- Battle of Nouart: Part of Franco-Prussian War
| Date | 29 August 1870 |
| Location | Nouart, Ardennes, France |
| Result | German Victory, French Withdrawal; |

Belligerents
- French Empire: North German Confederation Saxony;

Commanders and leaders
- Pierre Louis Charles de Failly: Prince Georg

Units involved
- V Corps: XII Corps 46th Infantry Brigade of the 12th Royal Saxony Corps

Strength
- Unknown: Unknown

Casualties and losses
- Unknown: 14 officers and 349 soldiers casualties

= Battle of Nouart =

The Battle of Nouart was fought on 29 August 1870 at the village of Nouart. Part of the Franco-Prussian War of 1870–1871, the battle saw Prince George's 46th Infantry Brigade of the XII Royal Saxony Corps defeat Pierre Louis Charles de Failly's V Corps of the French Empire.

== Prelude ==
After being defeated in the bloody Battle of Gravelotte, French Marshal François Achille Bazaine's army was besieged in Metz on 19 August 1870. Field Marshal Mac-Mahon pulled his army out of the barracks to aid Bazaine and his army. Meanwhile, on 23 August, German armies began their march down Châlons. Mac-Mahon's troops were detected three days later on 26 August; the Germany army was ordered to advance north to meet them. The Battle of Buzancy on 27 August saw the cavalry brigade of the Saxon 12th army defeat the French cavalry. Fearing that the Germans would block his advance, Mac-Mahon decided to withdraw to Mézières that night. Nonetheless, urgent orders the following day compelled Mac-Mahon to follow through on the original plan to rescue Bazaine.

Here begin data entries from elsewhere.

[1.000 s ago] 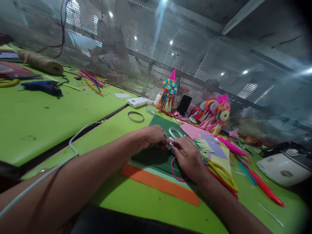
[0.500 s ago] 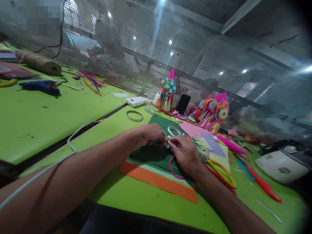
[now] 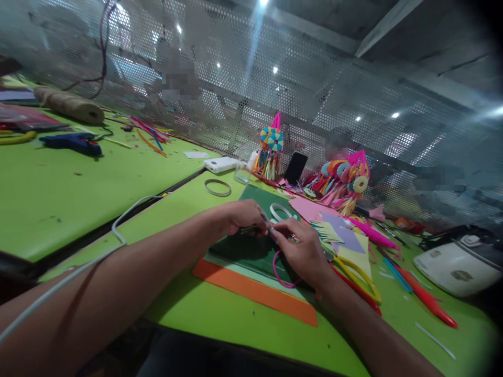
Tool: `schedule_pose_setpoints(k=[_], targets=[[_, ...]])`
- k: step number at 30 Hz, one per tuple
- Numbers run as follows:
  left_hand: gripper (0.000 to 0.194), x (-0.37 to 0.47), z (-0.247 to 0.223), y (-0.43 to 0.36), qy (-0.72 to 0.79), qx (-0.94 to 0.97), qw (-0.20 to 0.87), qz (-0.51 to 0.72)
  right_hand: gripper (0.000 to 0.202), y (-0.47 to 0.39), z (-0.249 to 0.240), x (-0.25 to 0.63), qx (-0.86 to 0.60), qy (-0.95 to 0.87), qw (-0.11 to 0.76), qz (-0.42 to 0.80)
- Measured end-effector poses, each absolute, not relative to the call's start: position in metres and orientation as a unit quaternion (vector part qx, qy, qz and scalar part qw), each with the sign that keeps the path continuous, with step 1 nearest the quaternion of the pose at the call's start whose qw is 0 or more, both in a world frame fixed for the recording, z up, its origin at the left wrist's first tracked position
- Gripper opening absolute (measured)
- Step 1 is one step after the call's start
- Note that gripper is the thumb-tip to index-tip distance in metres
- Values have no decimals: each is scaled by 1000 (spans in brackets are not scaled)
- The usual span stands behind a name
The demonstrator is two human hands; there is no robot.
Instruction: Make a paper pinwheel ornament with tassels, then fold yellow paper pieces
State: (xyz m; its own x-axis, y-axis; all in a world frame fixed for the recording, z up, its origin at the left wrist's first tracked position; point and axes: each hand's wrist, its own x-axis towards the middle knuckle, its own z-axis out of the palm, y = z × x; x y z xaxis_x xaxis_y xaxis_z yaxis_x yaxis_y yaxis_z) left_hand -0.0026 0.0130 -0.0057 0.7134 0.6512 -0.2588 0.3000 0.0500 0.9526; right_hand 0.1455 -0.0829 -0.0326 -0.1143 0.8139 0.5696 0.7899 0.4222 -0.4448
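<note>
My left hand point(image 3: 248, 215) and my right hand point(image 3: 302, 247) meet fingertip to fingertip over a dark green sheet point(image 3: 251, 198). Both are closed in a pinch around a small pale piece, mostly hidden by the fingers. Thin pale strips show under my left hand. A pink cord point(image 3: 276, 270) loops out below my right hand onto the sheet. Just behind the fingers lies a white tape ring point(image 3: 278, 208). Beneath the green sheet, an orange paper strip point(image 3: 255, 293) sticks out towards me. Scissors with yellow handles point(image 3: 359, 277) rest beside my right wrist.
Colourful tasselled ornaments point(image 3: 271, 146) stand at the back by a dark phone point(image 3: 295, 167). Fringed paper point(image 3: 327, 232) lies at right, near a white case point(image 3: 456, 264). A white cable point(image 3: 118, 225) crosses my left forearm. A blue glue gun point(image 3: 73, 143) and twine roll point(image 3: 70, 104) are far left.
Both hands stay in nearly the same place, with only slight finger movement around the small pale piece. The view has shifted a little.
</note>
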Motion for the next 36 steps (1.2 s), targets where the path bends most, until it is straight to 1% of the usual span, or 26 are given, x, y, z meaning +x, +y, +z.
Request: schedule_pose_setpoints(k=[3, 7, 9, 13, 15, 18, 21, 26, 29, 33, 36], targets=[[6, -2, -5, 11, 348, 693, 612, 157, 12, -85, -25, 150, -528, -751, 396, 13], [5, -3, -3, 10, 335, 714, 595, 155, 14, -85, -16, 157, -540, -728, 423, 24], [7, -2, -3, 10, 328, 720, 593, 150, 12, -85, -16, 157, -536, -739, 407, 10], [9, -1, -6, 10, 323, 717, 598, 155, 12, -86, -24, 151, -503, -794, 337, -53], [9, -1, -7, 10, 324, 707, 606, 164, 12, -86, -27, 149, -506, -798, 318, -81], [8, 2, -7, 7, 324, 690, 622, 178, 10, -86, -29, 149, -522, -787, 317, -93], [10, 5, -7, 2, 329, 683, 621, 199, 9, -83, -31, 151, -532, -772, 336, -86], [10, 10, -8, -4, 351, 684, 593, 239, 7, -79, -34, 153, -573, -728, 378, -15], [9, 13, -13, 0, 348, 710, 560, 246, 8, -76, -33, 156, -599, -690, 400, 71], [9, 14, -22, 7, 334, 753, 507, 252, 15, -71, -33, 160, -612, -633, 425, 208], [11, 13, -23, 9, 315, 776, 485, 252, 18, -69, -31, 162, -611, -616, 429, 250]])
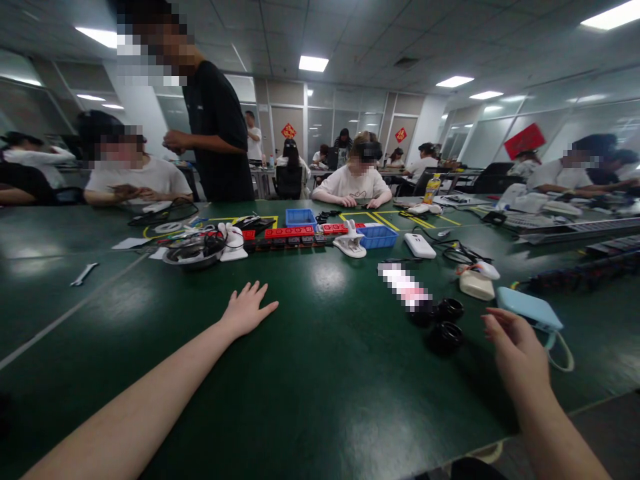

The Germans indeed blocked Mac-Mahon's army at the Meuse River, leading him to take an alternate crossing at Mouzon and Rémilly.

== Battle ==
The French V Corps, led by de Failly, crossed the Meuse at Mouzon. Shortly after they came under heavy infantry and artillery fire when their cavalry squadron marched a few miles ahead of the main force near the hills of Nouart. The French cavalry fled from the heights and returned to the now panicking French infantry. The French discovered that the XII Royal Saxony Corps were fully deployed on the hillsides, and de Failly had to stop his advance to put infantry and artillery in place.

The Germany and French infantry approached each other, fighting over the small valley of Wiseppe all afternoon. Fierce infantry and artillery raids broke out during the battle, and the Saxons gained the advantage. While their original intention was to merely disrupt and hold back the French for an hour, lessons from the Battle of Gravelotte influenced Prince George's decision to attempt to encircle the French. Casualties totaled 600 people on both sides.

As night fell, the French made a six hour long retreat through the woods to Beaumont. The Germans did not pursue.

== Aftermath ==
The fighting in Nouart, alongside a less drastic skirmish at outposts in Buzancy, and an earlier skirmish at Attigny to the rear, alerted Mac-Mahon to the presence of German forces. The following day, de Failly was defeated at the Battle of Beaumont with the help of the I Royal Bavarian Corps, and Mac-Mahon was forced to withdraw to Sedan that night. There, his army was eventually besieged and destroyed several days later, leading to the capture of Napoleon III and ending the Second French Empire.